Dopo mesi di #iorestoacasa e musei assorti in solitarie contemplazioni delle proprie sale anche l’arte ha voglia di uscire e di farsi vedere. E così alla Fondazione Accorsi Ometto di Torino la nuova mostra, aperta da mercoledì 8 luglio ha deciso di stare all’aperto. Novecento in cortile è una mostra curata da Bruto Pomodoro ed è un omaggio a sei artisti del Novecento. Da Mitoraj a Pomodoro, da Cordero ad Arman passando da Borghi e Theimer
La mostra raccontata dal Direttore della Fondazione : Luca Mana
Una mostra in cortile, come fosse una forma un po’ simbolica della voglia di uscire anche per le sale del Museo?
Esattamente, nasce un poco come piano B rispetto a scelte che erano già state fatte. L’emergenza Coronavirus ci ha imposto di rivedere la programmazione e anche i luoghi. Non avendo un giardino il cortile era l’unico luogo adatto per poter esporre qualcosa che oltretutto non fosse intaccabile dagli eventi atmosferici e poter così ripartire.
Alcune delle opere esposte raccontano di vuoto e di perdita di identità. Quanto la pandemia ha giocato in queste scelte
Abbiamo chiesto opere che avessero un forte impatto emotivo. Archivi, autori e fondazioni hanno eseguito una ricerca che ha portato alla scelta di opere che raccontano la seconda parte del Novecento come momento in cui la scultura cerca di dare un idea alla forma, all’energia e al vuoto.
Che segnali sta dando il pubblico?
Buoni, la mostra piace, all’apertura durante il corso della giornata, abbiamo avuto circa un centinaio di persone e vedo che i numeri si mantengono costanti
La pandemia ha cambiato per i Musei il modo di proporre l’arte?
Sicuramente ci imporrà di cambiare un po’ gli allestimenti. Perchè se prima le opere avevano indicativamente una distanza di un metro una dall’altra, a volte anche meno, quando torneremo a fare mostre all’interno degli ambienti la distanza dovrà essere sicuramente maggiore. Questo vuol dire meno opere e spazi molto più ampi.Un tema delicato e affascinante. Una grande sfida. Anche dal punto di vista economico.
Novecento in cortile, per il curatore la ricerca consolatoria della bellezza
Riprendere l’attività espositiva di opere d’arte dopo un lockdown di più di due mesi durante i quali molti italiani hanno perso la vita, noi tutti siamo rimasti confinati all’interno delle nostre abitazioni e l’economia si è congelata, potrebbe sembrare superfluo, se non poco rispettoso nei riguardi di chi non riesce o non può riaprire le proprie attività – spiega il curatore Bruto Pomodoro -. Esiste invece un aspetto più spirituale, legato indissolubilmente a ciascuno di noi. La ricerca consolatoria della bellezza che l’uomo, già dai tempi della preistoria, ha sempre cercato di rappresentare, riprodurre, reinventare.
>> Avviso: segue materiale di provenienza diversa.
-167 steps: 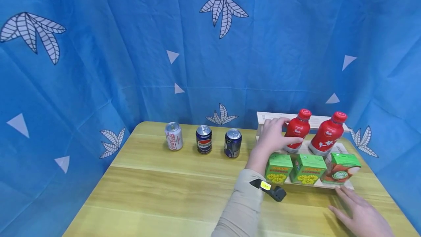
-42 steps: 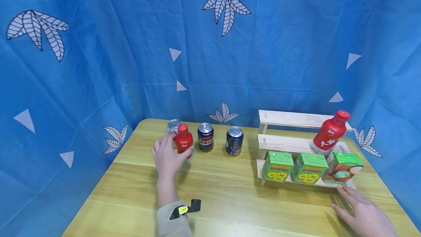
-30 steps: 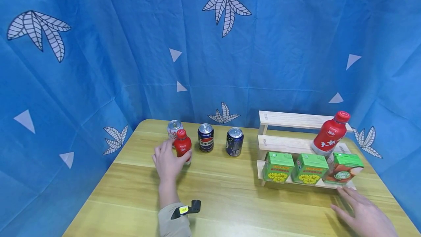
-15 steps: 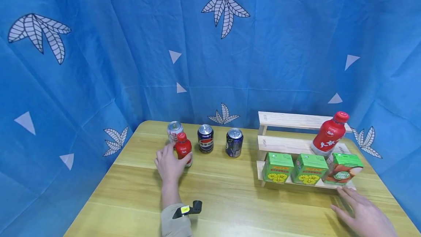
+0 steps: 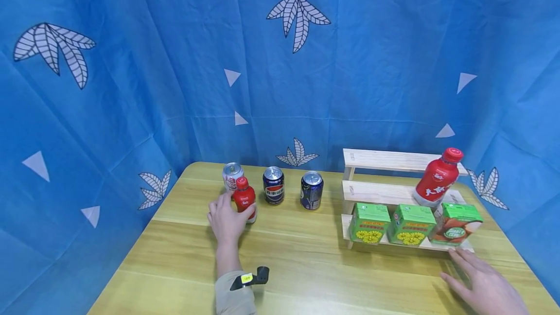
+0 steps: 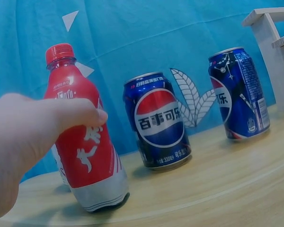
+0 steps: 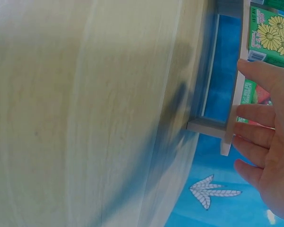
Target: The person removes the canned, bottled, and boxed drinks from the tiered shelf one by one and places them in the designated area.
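On the left of the table, my left hand [image 5: 227,220] grips a red plastic drink bottle [image 5: 245,199] with a white base. The bottle stands just in front of a white Coca-Cola can [image 5: 232,175], covering part of it. In the left wrist view the thumb [image 6: 80,113] lies across the bottle's label, and the base is down at the tabletop. My right hand [image 5: 485,281] has its fingers extended, fingertips at the front edge of the wooden tiered rack [image 5: 376,191]. A second red bottle [image 5: 437,179] stands on the rack's middle tier.
Two dark blue Pepsi cans, one in the middle [image 5: 273,186] and one further right [image 5: 311,191], stand right of the bottle. Green drink cartons [image 5: 369,222] line the rack's lowest tier. A blue patterned curtain [image 5: 288,86] hangs behind the table [image 5: 175,266].
My left hand has taken one red bottle from the rack's middle tier leftwards to the table before the Coca-Cola can. Lately it has barely shifted. The right hand stays at the rack's edge.
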### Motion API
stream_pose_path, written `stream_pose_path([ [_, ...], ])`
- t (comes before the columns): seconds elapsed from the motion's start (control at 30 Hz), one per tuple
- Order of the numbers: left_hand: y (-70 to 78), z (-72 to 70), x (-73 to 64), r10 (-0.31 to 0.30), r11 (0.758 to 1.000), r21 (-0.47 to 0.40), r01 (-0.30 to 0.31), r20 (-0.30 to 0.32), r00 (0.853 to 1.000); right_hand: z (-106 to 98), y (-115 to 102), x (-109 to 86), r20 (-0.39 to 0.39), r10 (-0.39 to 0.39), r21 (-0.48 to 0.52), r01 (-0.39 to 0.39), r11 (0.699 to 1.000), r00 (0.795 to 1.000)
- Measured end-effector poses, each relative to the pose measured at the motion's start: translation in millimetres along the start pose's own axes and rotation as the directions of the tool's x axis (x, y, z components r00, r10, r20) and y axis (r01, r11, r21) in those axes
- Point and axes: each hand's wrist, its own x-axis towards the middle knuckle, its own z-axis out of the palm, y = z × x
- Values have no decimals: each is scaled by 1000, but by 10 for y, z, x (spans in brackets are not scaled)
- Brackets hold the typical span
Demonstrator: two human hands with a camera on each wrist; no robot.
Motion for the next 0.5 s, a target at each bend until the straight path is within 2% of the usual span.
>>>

È questa una ricerca insopprimibile, che coinvolge ogni aspetto della nostra vita. Dalle rappresentazioni sacre e allegoriche a quelle mitologiche, dalle scene di vita quotidiana ai paesaggi, dalle nature morte alle rappresentazioni delle battaglie, dalle composizioni figurali alle opere astratte in un fluire ininterrotto attraverso i secoli. Nonostante carestie, guerre e pestilenze, non abbiamo mai potuto fare a meno di questi miracolosi “oggetti”, non abbiamo mai smesso di ammirarli, di studiarli, finanche di possederli!
Il dialogo tra forme e realtà circostante
È una mostra, quella dell’ Accorsi figlia indissolubile della pandemia. I due bronzi di Igor Mitoraj, Icaro alato (2000) e Luci di Nara pietrificata (2014), raccontano, attraverso le fratture presenti la situazione dell’uomo contemporaneo con le sue fratture e la sua perdita di identità. Ancora i bronzi di Pomodoro Tensione verticale (1963-64) e Sole deposto (1982) ci portano nel concerto di vuoto e in una fabbrica d’energia senza proprietari. Il Giocare fra figura umana e mondo animale nelle simbiosi plastiche di Ivan Theimer ci ricorda che siamo parti di un tutto. Ed ecco quindi Tobiolo (1999), Tartaruga con montagna (2004), Medusa (2005) e Arione con delfino (2008
Incredibile anche Mercurio (anni ’80) di Arman, la Cavalcata interrotta (1990) di Paolo Borghi e l’Asteroide (2017) di Riccardo Cordero un dialogo tra la forma e la realtà circostante. Tutte opere grandi, imponenti, quasi a ricordare all’uomo che la materia a volte sovrasta, che le leggi della natura sono superiori a quelle degli uomini. Che la realtà circostante può essere modificata ma mai piegata alla volontà umana.